MINNETONKA LBR. CO. et al.

Syllabus

¶0 Judgment--Refusal to Vacate Default on Ground of Absence of Attorney.
Where an attorney fails to appear at the time his case is regularly assigned for trial and, out of courtesy to him, the case is reassigned for trial at a later day in the term and he again fails to appear, and fails to notify the court or opposing counsel of his inability to appear, and the case is reassigned to a later day in the term, and he again fails to appear and, on being called over the telephone by opposing counsel and requested to appear, the case is tried in his absence, it is not an abuse of discretion on the part of the trial court to refuse to vacate the judgment upon the ground that he understood from the telephone conversation that the case would be further postponed, where such agreement is denied by opposing counsel.

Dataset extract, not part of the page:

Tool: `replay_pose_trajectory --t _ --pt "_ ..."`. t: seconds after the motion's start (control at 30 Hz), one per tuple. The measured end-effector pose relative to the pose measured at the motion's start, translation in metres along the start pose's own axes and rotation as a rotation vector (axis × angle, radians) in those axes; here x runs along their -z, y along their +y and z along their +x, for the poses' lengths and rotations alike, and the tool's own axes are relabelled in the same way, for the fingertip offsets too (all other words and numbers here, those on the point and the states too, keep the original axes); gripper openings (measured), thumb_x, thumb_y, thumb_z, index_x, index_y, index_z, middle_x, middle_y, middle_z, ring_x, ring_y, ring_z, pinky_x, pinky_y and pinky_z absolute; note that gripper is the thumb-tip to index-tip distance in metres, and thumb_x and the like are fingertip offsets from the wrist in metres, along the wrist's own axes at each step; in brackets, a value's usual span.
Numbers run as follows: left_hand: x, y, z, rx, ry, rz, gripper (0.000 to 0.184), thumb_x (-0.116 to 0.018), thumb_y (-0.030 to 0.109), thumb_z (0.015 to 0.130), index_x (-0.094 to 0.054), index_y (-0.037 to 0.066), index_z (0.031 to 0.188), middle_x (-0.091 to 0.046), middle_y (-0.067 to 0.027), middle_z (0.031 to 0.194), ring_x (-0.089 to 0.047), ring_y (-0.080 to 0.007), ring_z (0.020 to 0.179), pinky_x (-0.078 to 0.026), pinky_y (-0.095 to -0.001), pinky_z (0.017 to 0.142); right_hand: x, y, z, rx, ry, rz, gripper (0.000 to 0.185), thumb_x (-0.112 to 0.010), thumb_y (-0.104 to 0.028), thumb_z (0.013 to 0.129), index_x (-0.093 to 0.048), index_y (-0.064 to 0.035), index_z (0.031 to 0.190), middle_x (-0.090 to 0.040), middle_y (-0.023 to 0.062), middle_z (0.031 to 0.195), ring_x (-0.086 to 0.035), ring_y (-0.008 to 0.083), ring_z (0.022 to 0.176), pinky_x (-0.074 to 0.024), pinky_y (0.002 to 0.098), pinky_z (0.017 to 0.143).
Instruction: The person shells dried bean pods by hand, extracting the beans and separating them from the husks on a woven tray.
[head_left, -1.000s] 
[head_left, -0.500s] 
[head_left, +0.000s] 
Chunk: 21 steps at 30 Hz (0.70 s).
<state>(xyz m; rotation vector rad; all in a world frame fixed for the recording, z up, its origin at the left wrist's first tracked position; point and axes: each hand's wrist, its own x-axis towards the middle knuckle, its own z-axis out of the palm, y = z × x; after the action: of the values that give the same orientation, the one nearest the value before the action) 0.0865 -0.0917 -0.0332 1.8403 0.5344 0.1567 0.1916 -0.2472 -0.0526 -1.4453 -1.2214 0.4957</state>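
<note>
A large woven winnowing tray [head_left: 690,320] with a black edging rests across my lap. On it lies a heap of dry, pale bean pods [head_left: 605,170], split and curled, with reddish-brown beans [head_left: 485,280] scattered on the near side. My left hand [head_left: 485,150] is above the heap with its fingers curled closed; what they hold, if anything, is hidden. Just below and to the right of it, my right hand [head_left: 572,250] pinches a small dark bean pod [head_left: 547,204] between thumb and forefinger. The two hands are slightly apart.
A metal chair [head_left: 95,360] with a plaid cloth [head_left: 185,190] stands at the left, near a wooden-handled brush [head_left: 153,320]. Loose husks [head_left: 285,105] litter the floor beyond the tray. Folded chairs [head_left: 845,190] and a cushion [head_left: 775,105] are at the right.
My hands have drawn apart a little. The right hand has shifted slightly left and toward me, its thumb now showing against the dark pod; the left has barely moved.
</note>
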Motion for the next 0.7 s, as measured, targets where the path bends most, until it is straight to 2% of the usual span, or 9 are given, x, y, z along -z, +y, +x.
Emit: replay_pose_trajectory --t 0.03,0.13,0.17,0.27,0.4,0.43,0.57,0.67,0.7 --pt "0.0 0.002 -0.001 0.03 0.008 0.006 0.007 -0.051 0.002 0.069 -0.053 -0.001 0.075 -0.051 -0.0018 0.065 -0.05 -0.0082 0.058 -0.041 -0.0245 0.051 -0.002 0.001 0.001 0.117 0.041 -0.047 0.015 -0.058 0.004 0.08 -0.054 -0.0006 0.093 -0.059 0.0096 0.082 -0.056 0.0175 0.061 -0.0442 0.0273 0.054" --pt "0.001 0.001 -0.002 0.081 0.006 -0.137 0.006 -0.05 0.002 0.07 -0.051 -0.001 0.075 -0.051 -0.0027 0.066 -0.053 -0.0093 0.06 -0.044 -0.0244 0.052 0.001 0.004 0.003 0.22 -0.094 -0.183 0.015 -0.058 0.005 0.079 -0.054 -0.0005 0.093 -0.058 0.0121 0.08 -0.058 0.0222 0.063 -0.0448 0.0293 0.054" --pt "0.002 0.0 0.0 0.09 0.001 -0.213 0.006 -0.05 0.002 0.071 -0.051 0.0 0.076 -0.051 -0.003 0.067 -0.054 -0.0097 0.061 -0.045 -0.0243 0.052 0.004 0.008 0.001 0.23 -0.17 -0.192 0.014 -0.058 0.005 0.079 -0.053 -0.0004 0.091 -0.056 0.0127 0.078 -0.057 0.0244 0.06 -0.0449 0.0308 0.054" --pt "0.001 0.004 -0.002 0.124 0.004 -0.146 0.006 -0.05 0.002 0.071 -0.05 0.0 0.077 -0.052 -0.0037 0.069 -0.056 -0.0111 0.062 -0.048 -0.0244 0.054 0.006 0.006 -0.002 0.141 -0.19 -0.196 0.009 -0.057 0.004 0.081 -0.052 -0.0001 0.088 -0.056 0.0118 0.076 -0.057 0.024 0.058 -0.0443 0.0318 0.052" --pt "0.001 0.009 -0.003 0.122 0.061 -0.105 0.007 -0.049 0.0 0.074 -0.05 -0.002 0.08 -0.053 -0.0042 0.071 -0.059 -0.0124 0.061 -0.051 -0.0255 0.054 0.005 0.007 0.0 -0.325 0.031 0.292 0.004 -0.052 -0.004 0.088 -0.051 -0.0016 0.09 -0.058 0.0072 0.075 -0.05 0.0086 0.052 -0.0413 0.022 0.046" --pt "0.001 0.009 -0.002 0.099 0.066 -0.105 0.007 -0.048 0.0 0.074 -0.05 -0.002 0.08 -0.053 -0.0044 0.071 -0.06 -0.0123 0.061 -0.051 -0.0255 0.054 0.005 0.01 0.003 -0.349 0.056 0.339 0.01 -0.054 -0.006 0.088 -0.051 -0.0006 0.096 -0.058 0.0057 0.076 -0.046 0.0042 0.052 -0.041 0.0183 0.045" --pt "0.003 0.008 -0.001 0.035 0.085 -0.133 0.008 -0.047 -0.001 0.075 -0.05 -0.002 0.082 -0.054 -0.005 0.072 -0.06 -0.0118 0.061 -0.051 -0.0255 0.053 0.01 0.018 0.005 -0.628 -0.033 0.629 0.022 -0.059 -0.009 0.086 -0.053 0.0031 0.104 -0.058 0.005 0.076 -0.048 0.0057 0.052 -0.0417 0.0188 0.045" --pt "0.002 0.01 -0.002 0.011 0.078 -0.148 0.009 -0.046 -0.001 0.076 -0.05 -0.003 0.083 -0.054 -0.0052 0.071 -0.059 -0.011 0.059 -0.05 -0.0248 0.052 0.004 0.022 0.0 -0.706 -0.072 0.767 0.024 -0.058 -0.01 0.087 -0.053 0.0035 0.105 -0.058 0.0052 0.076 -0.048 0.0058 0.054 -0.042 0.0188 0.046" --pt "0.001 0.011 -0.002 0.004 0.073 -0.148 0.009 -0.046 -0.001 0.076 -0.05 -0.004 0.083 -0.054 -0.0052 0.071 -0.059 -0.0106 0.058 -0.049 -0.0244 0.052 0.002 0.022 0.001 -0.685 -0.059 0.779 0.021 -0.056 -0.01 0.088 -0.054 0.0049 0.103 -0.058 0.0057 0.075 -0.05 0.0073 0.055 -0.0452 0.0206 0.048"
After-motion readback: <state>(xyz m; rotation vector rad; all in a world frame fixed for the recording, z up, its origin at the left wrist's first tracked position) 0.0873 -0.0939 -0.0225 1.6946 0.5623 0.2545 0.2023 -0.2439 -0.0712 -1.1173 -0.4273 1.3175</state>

Commissioners' Opinion, Division No. 1.

Error from District Court, Okfuskee County; John L. Norman, Judge.

Action by Minnetonka Lumber Company, a corporation, against Oklahoma Consolidated Producing Company, a corporation, C. A. Lewis, and J. B. Key. Judgment for plaintiff, and defendant J. B. Key appeals. Affirmed.

Fred M. Carter, for plaintiff in error.
Phillips, Douglass & Duling and Catlett & Catlett, for defendants in error.

RAY, C.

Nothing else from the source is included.